City gets jump on pump station

City commissioners agreed Tuesday to put a project that is designed to boost the city’s sewer capacity on the fast track.

Commissioners at their weekly meeting selected the engineering firm Burns & McDonnell and the construction firm Garney LLC to enlarge the sewage pump station near Sixth and Kentucky streets.

By hiring an engineering firm and construction company to work simultaneously, work on the project should be completed several months early.

“We’ve had a failure at that station in the past, and it is a key part of our sewer conveyance system,” said Commissioner Mike Amyx, referring to a rain storm this summer when the pumps didn’t work properly and allowed untreated sewage to flow into the adjacent Kansas River. “To not allow this to move on a fast track would be a big mistake.”

Officials in the city’s utility department have said that in addition to mechanical problems, the pump station – which is more than 50 years old – has shown signs of being overloaded. The pump station has created concerns about the city’s ability to accommodate growth in the northwest portion of the city because the station moves much of the sewage from that area of town to the treatment plant in East Lawrence.

The pump station is scheduled to be completed in early 2007. Originally the station wasn’t scheduled to be completed until late 2007 or early 2008, but the project was pushed forward after the city began placing conditions on new development plans saying that building permits can’t be issued until the city further studies the area’s sewer system.
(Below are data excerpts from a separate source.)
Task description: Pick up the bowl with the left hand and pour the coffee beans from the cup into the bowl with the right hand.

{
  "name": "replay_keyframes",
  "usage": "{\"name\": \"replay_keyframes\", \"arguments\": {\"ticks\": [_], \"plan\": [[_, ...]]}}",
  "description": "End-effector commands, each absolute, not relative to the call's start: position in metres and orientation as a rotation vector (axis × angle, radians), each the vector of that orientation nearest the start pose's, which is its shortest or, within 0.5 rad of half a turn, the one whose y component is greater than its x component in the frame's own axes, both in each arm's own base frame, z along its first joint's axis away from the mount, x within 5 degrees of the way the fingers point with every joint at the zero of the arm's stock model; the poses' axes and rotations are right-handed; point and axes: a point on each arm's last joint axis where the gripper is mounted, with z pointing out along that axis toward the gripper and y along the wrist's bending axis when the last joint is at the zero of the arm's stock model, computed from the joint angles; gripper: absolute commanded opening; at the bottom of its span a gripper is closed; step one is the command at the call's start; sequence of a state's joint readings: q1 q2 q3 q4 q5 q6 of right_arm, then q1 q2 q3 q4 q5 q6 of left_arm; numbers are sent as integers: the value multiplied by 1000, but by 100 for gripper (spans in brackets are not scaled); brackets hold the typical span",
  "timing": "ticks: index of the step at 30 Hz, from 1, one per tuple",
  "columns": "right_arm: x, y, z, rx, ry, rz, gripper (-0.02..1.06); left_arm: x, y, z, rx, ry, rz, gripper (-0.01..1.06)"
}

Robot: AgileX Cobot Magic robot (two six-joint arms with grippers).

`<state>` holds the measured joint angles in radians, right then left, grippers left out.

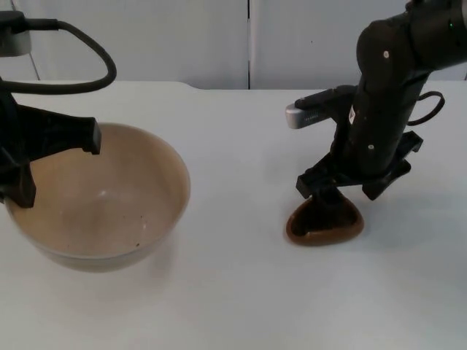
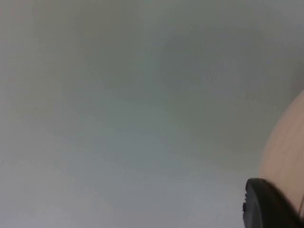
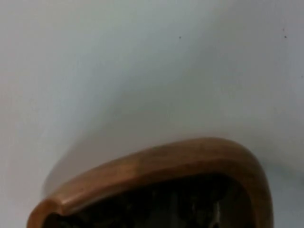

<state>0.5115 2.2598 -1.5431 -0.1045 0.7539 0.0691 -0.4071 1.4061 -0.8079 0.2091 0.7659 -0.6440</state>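
Top view first: one bowl (image 1: pixel 98 200) and one cup (image 1: pixel 325 222), both sitting on the white desk (image 1: pixel 241 292), well apart from each other. The bowl is big, beige, on the left side, and pretty much bare inside apart from a couple of tiny specks. The left claw (image 1: pixel 25 160) is at the bowl's left rim, black fingers reaching over the edge, looks like it's pinching the rim. The cup is a small brown wooden one, kind of rounded-triangle shaped, with dark stuff inside. The right claw (image 1: pixel 328 197) comes straight down onto the cup's far edge and seems to be clamped on the rim, though its fingertips are mostly hidden by the arm. A grey partition wall (image 1: pixel 219 40) runs behind the desk.

Left wrist view: a beige curve of the bowl (image 2: pixel 285 152) with one black fingertip (image 2: pixel 266 204) right against it, the rest is plain desk (image 2: pixel 118 118).

Right wrist view: the cup's wooden rim (image 3: pixel 156 166) up close, dark coffee beans (image 3: pixel 175 204) inside, desk (image 3: pixel 118 57) beyond it. Can't make out the fingers here.
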Motion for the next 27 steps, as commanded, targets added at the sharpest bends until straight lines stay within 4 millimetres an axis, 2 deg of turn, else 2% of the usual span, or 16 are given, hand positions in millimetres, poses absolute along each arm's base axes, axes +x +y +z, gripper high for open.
{"name": "replay_keyframes", "arguments": {"ticks": [1,2,8,9,17,27], "plan": [[390,209,91,-767,2844,-58,56,233,-88,222,-140,2780,-21,0],[390,209,91,-767,2844,-58,56,233,-88,222,-140,2780,-21,0],[390,209,91,-774,2840,-58,31,233,-88,222,-142,2781,-24,0],[390,209,91,-774,2840,-58,31,233,-88,222,-142,2781,-24,0],[389,209,91,-773,2848,-58,0,233,-88,222,-144,2781,-25,0],[388,208,93,-775,2862,-66,0,233,-88,222,-143,2779,-27,0]]}}
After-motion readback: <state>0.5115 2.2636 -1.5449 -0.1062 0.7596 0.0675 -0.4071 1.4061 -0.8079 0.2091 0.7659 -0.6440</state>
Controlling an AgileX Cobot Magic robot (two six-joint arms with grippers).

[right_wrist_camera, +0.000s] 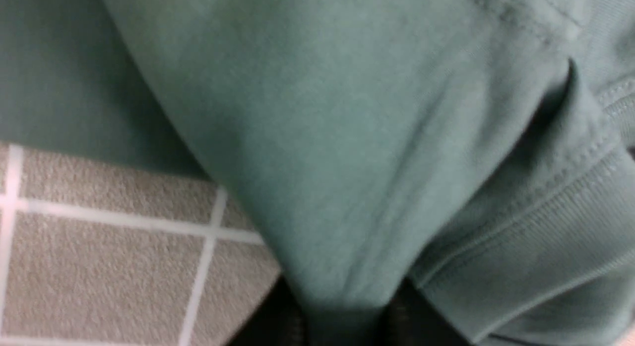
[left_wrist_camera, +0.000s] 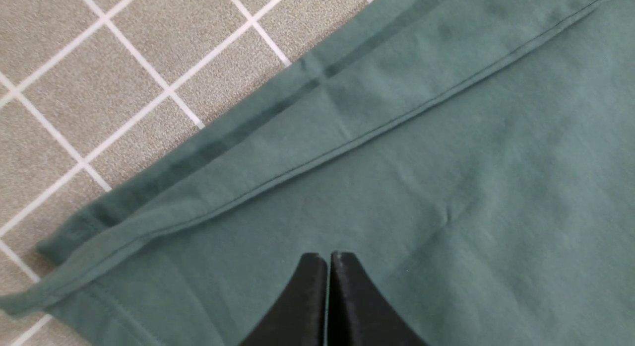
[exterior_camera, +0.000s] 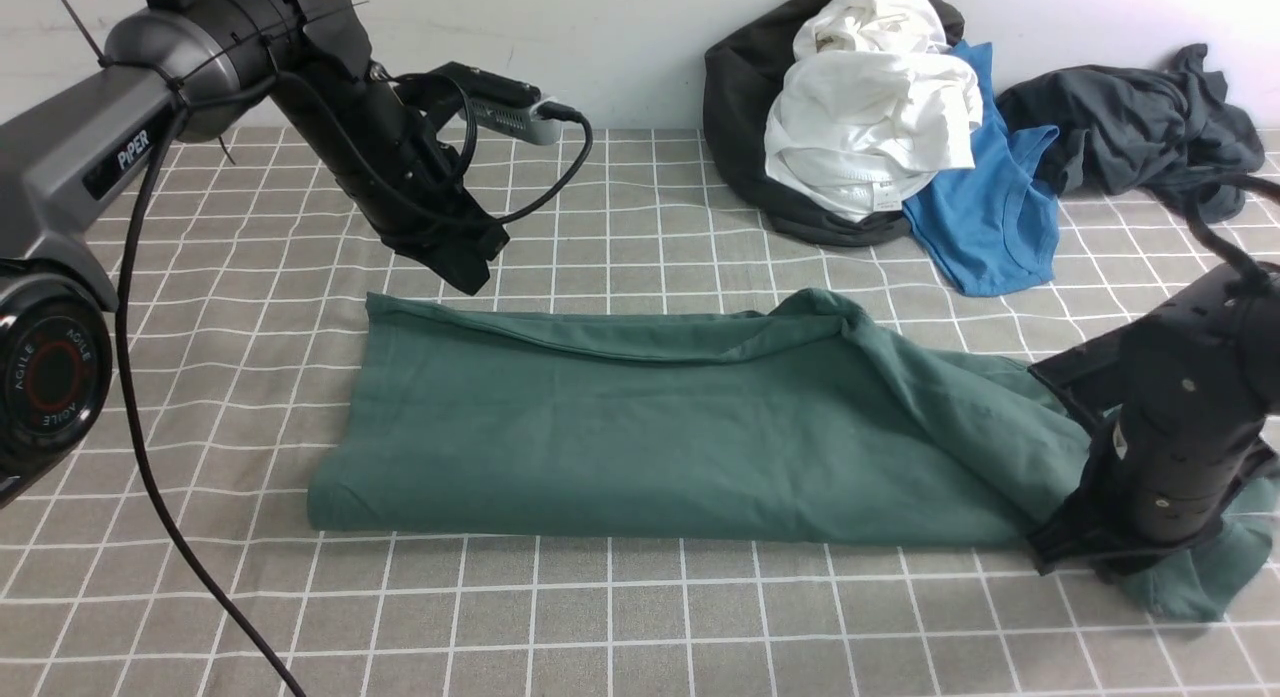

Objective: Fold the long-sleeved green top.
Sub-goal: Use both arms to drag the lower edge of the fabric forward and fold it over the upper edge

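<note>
Fabric, dark green and matte, spreads long and low across the tiled-looking worktop (exterior_camera: 640, 617), and that's the top (exterior_camera: 640, 427), folded into a long band whose length runs from the left arm's side over to the right arm's! Take the blue garment (exterior_camera: 985, 207) as the landmark: the top lies nearer the robot than that, most of it off to the left, with a bunched end reaching out to the right. And here's what matters: that bunched end is in the right tool (right_wrist_camera: 342, 311), a gathered tuck of cloth pinched between its fingertips, so the right arm is the one to work it. Over on the left of the landmark, the left tool (exterior_camera: 475, 277) has its fingertips drawn together, nothing between them, above the band's far edge. Look at the textures: smooth, soft knit through the flat body, a slim stitched hem curving along the far side, ribbing and double seams at the crumpled end. Next, I'd judge, the right arm should lay that loose end in over the band, keeping it low, because a hard pull could skew the whole strip.
</note>
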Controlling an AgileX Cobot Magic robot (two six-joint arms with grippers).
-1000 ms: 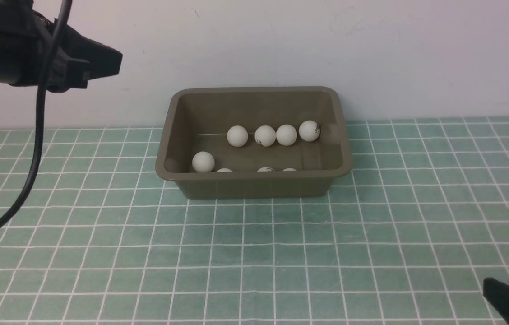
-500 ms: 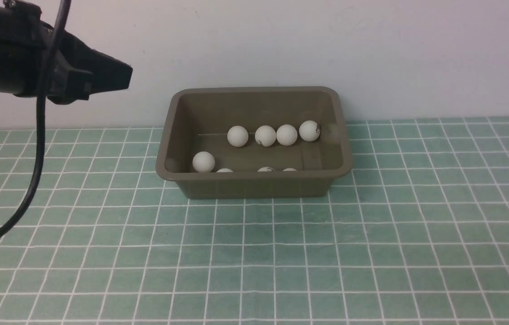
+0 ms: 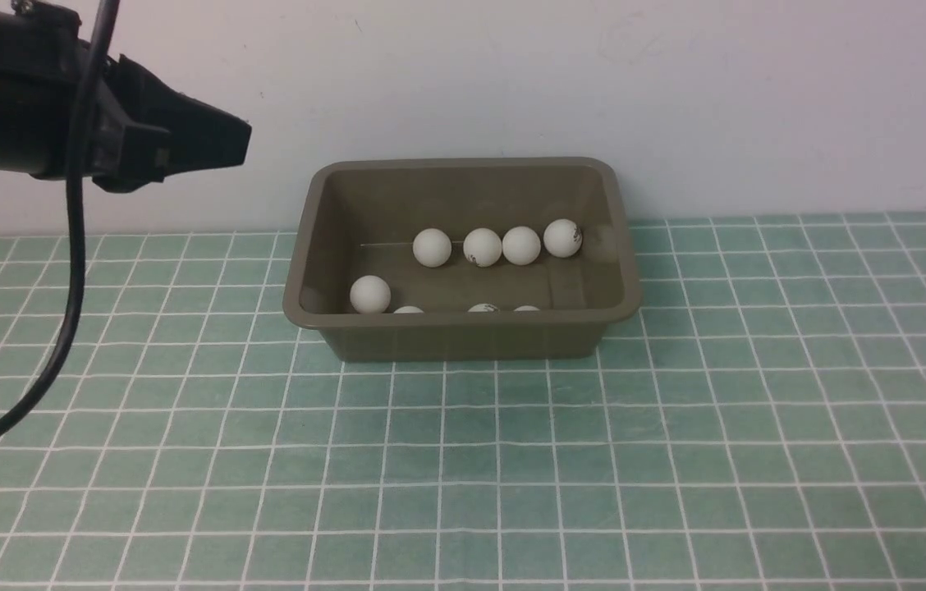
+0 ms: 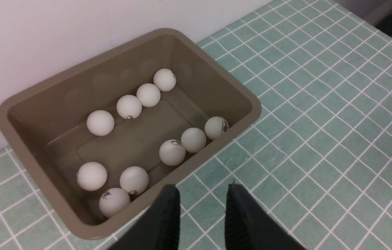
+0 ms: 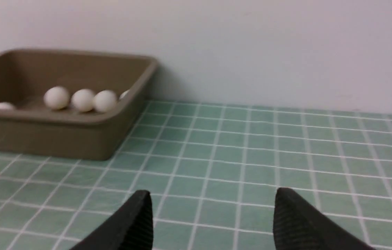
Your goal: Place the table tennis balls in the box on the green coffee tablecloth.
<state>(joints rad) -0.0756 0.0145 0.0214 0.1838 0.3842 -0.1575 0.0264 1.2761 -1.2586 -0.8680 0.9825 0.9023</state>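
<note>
Starting big: the green coffee tablecloth (image 3: 676,427) shows no loose balls, and the box (image 4: 217,86) sits against the wall – a stiff tub, best taken by its flared rim. All ten table tennis balls (image 4: 129,106) lie inside it – light, slick, quick to roll, so pinch across the middle. Left gripper (image 4: 201,194) has its jaws narrowly apart and empty; right gripper (image 5: 213,205) is spread wide, empty.
</note>
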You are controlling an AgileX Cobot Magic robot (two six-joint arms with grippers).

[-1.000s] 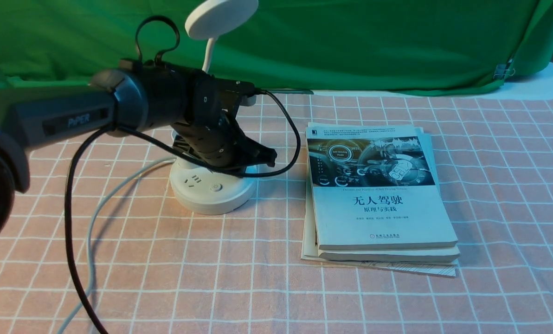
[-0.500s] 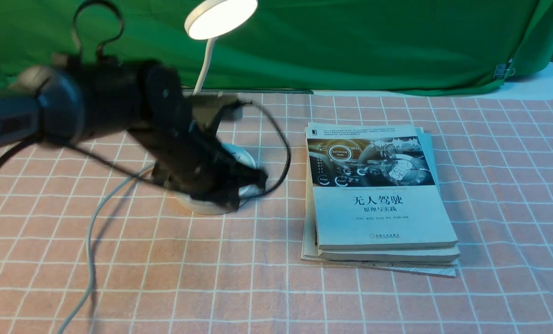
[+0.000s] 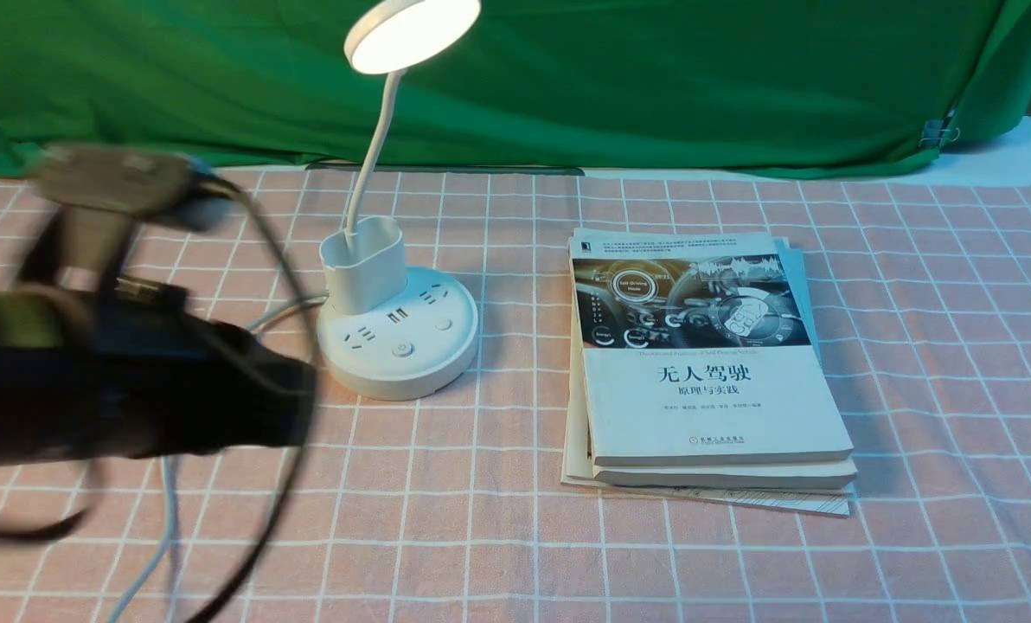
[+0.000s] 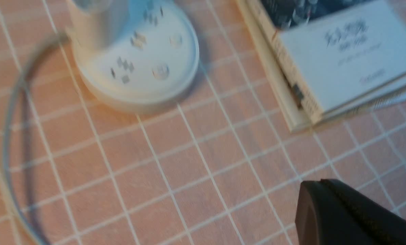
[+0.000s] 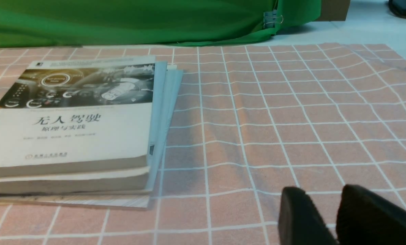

Dave Wagner, the city’s assistant director of utilities, said plans call for the pump station to be enlarged from its current capacity to pump 8 million gallons of sewage a day to 18 million gallons a day. But Wagner said engineers will look at making the station larger, depending on what an ongoing study of development patterns in the northwest part of the city show.

“We don’t want to make it a whole lot bigger than it has to be, but we definitely don’t want to make it any smaller than it needs to be,” Wagner said.

The project has an estimated cost of $1.6 million, and it was budgeted to be paid for through previously approved sewer rate increases.